»»
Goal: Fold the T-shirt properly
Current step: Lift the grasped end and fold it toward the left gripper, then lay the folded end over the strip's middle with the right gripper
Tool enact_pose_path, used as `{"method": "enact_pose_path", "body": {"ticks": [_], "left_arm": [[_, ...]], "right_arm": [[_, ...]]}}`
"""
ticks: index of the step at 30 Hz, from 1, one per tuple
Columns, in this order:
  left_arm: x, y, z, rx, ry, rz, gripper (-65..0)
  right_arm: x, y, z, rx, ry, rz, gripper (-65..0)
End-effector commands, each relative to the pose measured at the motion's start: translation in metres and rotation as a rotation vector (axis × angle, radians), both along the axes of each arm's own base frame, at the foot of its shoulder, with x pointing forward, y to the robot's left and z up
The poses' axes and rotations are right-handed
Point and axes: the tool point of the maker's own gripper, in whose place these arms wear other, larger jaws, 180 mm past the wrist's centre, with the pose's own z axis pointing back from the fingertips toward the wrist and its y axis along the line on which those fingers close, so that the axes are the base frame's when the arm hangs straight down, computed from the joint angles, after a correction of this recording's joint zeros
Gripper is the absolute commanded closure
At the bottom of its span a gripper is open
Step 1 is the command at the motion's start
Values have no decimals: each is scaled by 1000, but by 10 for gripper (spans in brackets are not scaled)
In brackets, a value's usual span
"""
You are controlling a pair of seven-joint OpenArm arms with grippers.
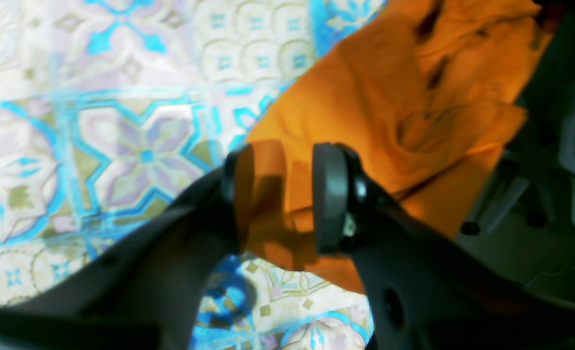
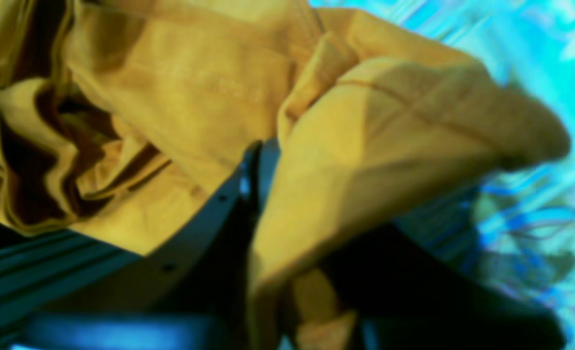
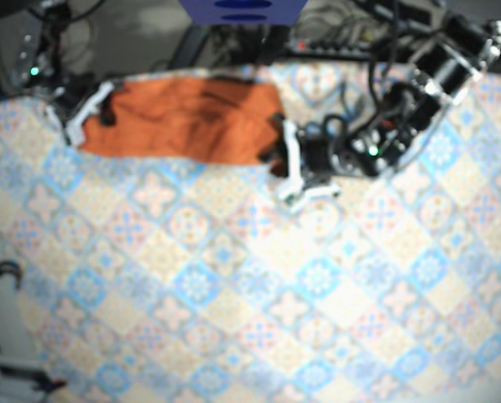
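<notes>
Where the left wrist camera looks down, the left gripper (image 1: 280,194) has its jaws closed partway. They appear to pinch a bunched corner of the orange T-shirt (image 1: 379,92), raised off the patterned tablecloth (image 1: 122,97) on the bench.

Right wrist view: the T-shirt (image 2: 209,87), here yellowish, drapes over the right gripper (image 2: 263,165). Cloth hides the jaws, so their opening cannot be told.

Base view: the T-shirt (image 3: 183,122) lies as a rumpled band along the bench's far edge, with one gripper at each end. Judged step: grasping opposite ends to spread the garment flat; no fold is yet made. The next move calls for drawing it toward the bench's middle under even tension. Cables and equipment (image 3: 384,34) crowd the room beyond the far edge. All views are blurred.
</notes>
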Motion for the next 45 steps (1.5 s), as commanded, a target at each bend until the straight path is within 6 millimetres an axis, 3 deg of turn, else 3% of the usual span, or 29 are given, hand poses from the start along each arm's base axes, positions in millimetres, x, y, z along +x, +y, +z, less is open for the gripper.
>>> {"method": "enact_pose_path", "body": {"ticks": [1,13,20,32,45], "left_arm": [[10,1,12,-18,-38,4,-208],[10,31,5,16,-26,69,-208],[9,43,2,38,-23,84,-208],[8,58,-1,74,-21,87,-208],[5,60,-4,78,-11,92,-208]], "right_arm": [[9,-2,13,-20,-48,19,-59],[16,4,47,-191,-133,83,-59],[8,8,51,-199,-132,100,-59],[8,78,31,-289,-116,283,-59],[17,102,41,-309,-169,313,-37]]}}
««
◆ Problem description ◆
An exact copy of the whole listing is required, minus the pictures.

◆ Expected output ◆
Goal: Fold the T-shirt properly
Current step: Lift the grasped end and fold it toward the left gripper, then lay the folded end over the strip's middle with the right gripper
Tool enact_pose_path, used as `{"method": "enact_pose_path", "body": {"ticks": [_], "left_arm": [[_, ...]], "right_arm": [[_, ...]]}}`
"""
ticks: index of the step at 30 Hz, from 1, one per tuple
Columns, in this order:
  left_arm: x, y, z, rx, ry, rz, gripper (-65..0)
  right_arm: x, y, z, rx, ry, rz, gripper (-65..0)
End-effector commands, each relative to the pose measured at the motion's start: translation in metres and rotation as a rotation vector (axis × angle, radians), both along the axes of each arm's own base frame, at the foot of its shoulder, with x pointing forward, y to the robot's left and z up
The poses' axes and rotations are right-handed
Point and axes: the tool point of the maker's own gripper, in whose place these arms wear other, larger jaws, 180 mm past the wrist's centre, with the pose's own z axis pointing back from the fingertips toward the wrist and its y axis along the line on which those fingers close, so that the axes are the base frame's when the arm hangs straight down, computed from the joint angles, after a correction of this recording's joint zeros
Gripper is the absolute commanded closure
At the bottom of its span a gripper is open
Step 1 is the command at the motion's start
Values have no decimals: each is scaled by 1000, but by 10 for gripper (spans in brackets are not scaled)
In brackets, a value's usual span
"""
You are controlling a pair of seven-joint OpenArm arms with grippers.
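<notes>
Where the left wrist camera looks down, the left gripper (image 1: 280,194) has its jaws closed partway. They appear to pinch a bunched corner of the orange T-shirt (image 1: 379,92), raised off the patterned tablecloth (image 1: 122,97) on the bench.

Right wrist view: the T-shirt (image 2: 209,87), here yellowish, drapes over the right gripper (image 2: 263,165). Cloth hides the jaws, so their opening cannot be told.

Base view: the T-shirt (image 3: 183,122) lies as a rumpled band along the bench's far edge, with one gripper at each end. Judged step: grasping opposite ends to spread the garment flat; no fold is yet made. The next move calls for drawing it toward the bench's middle under even tension. Cables and equipment (image 3: 384,34) crowd the room beyond the far edge. All views are blurred.
</notes>
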Motion for the next 45 steps (1.5 s), as commanded, a target at each bend until the straight path is within 6 millimetres an axis, 3 deg of turn, else 3% of the usual span, or 29 are given, hand poses from the start along each arm's base axes, positions in millimetres, x, y, z along +x, +y, +z, less is open for the gripper.
>>> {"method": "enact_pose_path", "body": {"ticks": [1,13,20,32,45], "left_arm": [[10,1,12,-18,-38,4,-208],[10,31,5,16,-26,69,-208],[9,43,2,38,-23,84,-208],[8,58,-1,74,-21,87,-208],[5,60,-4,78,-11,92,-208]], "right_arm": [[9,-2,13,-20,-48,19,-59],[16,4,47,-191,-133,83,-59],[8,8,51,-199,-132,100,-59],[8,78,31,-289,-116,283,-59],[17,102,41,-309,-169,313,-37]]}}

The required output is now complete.